AKU 15

49.7K 3.2K 53
                                    


Vidia sedang duduk di dalam mobil sambil melihat ke arah jendela, dia sedang bingung. Ada banyak hal yang sedang memenuhi pikirannya saat ini. Mulai dari Edward yang ingin membantu Shawn menemukan jalan ke atas,  Leo yang ingin membuktikan Ayahnya tak bersalah, dan Edward yang akan kehilangan nyawanya jika ia membiarkan laki-laki berwajah tampan itu menjadi alat agar Leo bisa memasuki dunia malaikat. Itu adalah hal yang paling membebaninya, karena entah kenapa ada rasa tidak rela yang bercokol di benaknya sejak tahu fakta itu.

"Udah sampai, Non."

Vidia mengerjapkan mata beberapa kali begitu mendengar suara pak Juki. Saat gadis itu melihat ke arah jendela ternyata memang benar ia sudah sampai di depan sekolah. Ia kemudian turun dari mobil setelah berpamitan pada Pak Juki. Setelahnya Vidia mulai melangkahkan kakinya memasuki gerbang sekolah. Sesekali matanya memandang keadaan yang ada di sekitar sekolahnya, tidak ada yang berubah. Hanya sekumpulam murid, guru, dan juga hantu yang kadang menyapanya.

"Vid, lo udah ngebujuk Ara?"

Suara seseorang terdengar dari belakangnya, membuat ia reflek berbalik. Di sana ia langsung menangkap keberadaan Jennie. Gadis itu masih saja terlihat cantik walaupun hari ini matanya terlihat bengkak. Apa gadis itu baru menangis? Entahlah, Vidia sama sekalu ingin menanyakannya karena pikiran yang sudah penuh.

"Iya."

"Terus?"

Vidia menggeleng, seperti mengisyaratkan jika apa yang akan diceritakannya bukanlah sesuatu yang bagus. "Dia tetap ingin dijemput malaikat dengan bahagia dan tenang."

Raut wajah Jennie berubah setelah mendengar ucapan Vidia.
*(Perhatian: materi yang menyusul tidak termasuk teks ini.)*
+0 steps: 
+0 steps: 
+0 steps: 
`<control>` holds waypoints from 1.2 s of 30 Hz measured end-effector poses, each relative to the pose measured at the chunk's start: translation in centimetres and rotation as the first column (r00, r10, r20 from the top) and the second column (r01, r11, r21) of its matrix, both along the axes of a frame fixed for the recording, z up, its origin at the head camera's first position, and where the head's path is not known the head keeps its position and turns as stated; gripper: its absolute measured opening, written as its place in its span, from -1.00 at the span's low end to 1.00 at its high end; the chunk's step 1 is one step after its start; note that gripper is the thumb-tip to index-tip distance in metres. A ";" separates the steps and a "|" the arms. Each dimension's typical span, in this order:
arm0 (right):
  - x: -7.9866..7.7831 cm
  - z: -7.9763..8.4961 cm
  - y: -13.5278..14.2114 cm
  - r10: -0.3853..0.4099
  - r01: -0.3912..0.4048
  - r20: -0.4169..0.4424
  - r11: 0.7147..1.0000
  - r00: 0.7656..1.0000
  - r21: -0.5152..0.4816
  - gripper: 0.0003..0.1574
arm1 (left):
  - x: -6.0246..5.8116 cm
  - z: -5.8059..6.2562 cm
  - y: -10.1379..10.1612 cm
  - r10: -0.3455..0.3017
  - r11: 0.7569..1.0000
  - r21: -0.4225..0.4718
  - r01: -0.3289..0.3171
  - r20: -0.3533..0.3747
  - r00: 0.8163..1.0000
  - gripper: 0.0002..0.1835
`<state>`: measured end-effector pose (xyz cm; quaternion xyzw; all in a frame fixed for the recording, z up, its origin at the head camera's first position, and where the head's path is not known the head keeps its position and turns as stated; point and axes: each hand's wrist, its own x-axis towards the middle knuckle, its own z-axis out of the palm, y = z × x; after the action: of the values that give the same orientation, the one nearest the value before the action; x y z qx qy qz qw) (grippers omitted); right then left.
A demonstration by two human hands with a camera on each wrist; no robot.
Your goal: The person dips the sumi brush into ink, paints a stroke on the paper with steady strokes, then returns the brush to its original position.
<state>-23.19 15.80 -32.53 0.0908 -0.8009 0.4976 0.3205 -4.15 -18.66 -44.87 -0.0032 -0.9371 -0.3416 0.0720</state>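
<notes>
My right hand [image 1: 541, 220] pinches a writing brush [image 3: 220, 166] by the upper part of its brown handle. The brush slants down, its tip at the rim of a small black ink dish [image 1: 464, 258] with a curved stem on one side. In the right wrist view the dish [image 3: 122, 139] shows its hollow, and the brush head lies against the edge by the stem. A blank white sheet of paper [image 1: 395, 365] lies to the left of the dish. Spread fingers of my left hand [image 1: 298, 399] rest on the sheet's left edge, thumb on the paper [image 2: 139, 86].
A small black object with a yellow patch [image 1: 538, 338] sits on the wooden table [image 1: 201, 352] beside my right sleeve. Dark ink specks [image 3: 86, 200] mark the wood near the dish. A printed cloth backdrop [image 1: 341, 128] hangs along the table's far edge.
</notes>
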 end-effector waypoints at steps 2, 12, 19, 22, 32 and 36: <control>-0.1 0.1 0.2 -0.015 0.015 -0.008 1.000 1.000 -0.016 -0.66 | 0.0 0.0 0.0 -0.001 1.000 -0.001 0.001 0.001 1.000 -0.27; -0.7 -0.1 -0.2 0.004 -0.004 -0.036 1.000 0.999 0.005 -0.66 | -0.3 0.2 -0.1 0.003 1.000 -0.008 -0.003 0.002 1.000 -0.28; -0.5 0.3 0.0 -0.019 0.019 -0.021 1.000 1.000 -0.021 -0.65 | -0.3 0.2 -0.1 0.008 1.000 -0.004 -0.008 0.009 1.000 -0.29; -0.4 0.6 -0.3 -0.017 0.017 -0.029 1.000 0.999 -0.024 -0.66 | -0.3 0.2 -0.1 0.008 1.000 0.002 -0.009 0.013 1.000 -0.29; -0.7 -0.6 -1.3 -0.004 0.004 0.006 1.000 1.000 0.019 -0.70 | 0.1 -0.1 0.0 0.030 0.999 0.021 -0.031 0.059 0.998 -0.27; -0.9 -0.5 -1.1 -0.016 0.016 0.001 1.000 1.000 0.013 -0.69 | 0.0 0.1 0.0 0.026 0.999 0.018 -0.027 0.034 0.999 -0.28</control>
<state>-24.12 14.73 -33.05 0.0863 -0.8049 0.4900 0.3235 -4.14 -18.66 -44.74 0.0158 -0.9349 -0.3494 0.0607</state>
Gadis itu tampak sedih dan tak rela.

"Huh ..." Jennie menghembuskan nafasnya panjang.

Memang benar apa pepatah yang sudah ada bahkan sejak zama dulu, penyesalan itu selalu datang di akhir di saat sudah amat mustahil untuk kembali dalam keadaan yang semula. Jennie ingin sekali memperbaiki hubungannya dengan Ara, walau itu sudah sangat tidak mungkin. Gadis itu menyesal karena sering mengejek Ara, tapi bagaimana mau memperbaiki hubungan pertemanan jika Ara saja memilih untuk pergi meninggalkan dunia ini.

"Terus gimana?"

"Kalo lo nanya gitu, gue nanya ke siapa? Malaikat?"

"Siapa tahu aja, lo kan kenal sama malaikatnya."

Vidia diam tidak tahu harus menjawab apa. Memangnya dengan bertanya pada malaikat masalah yang ada akan selesai? Jennie memandang Vidia, dari yang ia lihat teman manusianya itu bingung dengan apa yang terjadi pada Ara.

"Lo kayaknya banyak pikiran. Udah nanti aja dipikirin lagi, nanti lo sakit lagi. Yuk! masuk kelas."

Vidia mengangguk menanggapi ucapan Jennie kemudian berjalan beriringan menuju ke kelas dalam keheningan. Sibuk dengan apa yang ada di otak mereka masing-masing. Hingga akhirnya mereka sampai di dalam kelas dan terduduk di bangku masing-masing. Mereka masih dalam keadaan membisu, Kartini yang menyadari ada yang tidak beres mendekati bangku Vidia dan Jennie lalu melihat secara bergantian pada kedua gadis itu.

"Lagi marahan, ya?"

Vidia melihat ke arah Kartini, kemudian dengan wajah tidak peduli memalingkan wajahnya ke arah lain.

"Ih.... Vidia, lo kenapa, sih?!" Kartini mulai jengkel dengan sikap Vidia yang tiba-tiba sangat dingin.

"Nggak ada apa-apa, udah sana lo." Vidia berujar lirih karena di dalam kelas ada beberapa anak yang sudah datang.

Kartini cemberut mendengar ucapan Vidia yang berniat mengusirnya, tapi pada akhirnya pergi juga. Hantu itu kembali ke bagian belakang kelas dan bergabung dengan beberapa anak laki-laki yang menatap ke arah layar laptop bersama-sama. Tidak sampai sepuluh detik kemudian Vidia sudah mendengar teriakan heboh Kartini bersamaan dengan beberapa temannya.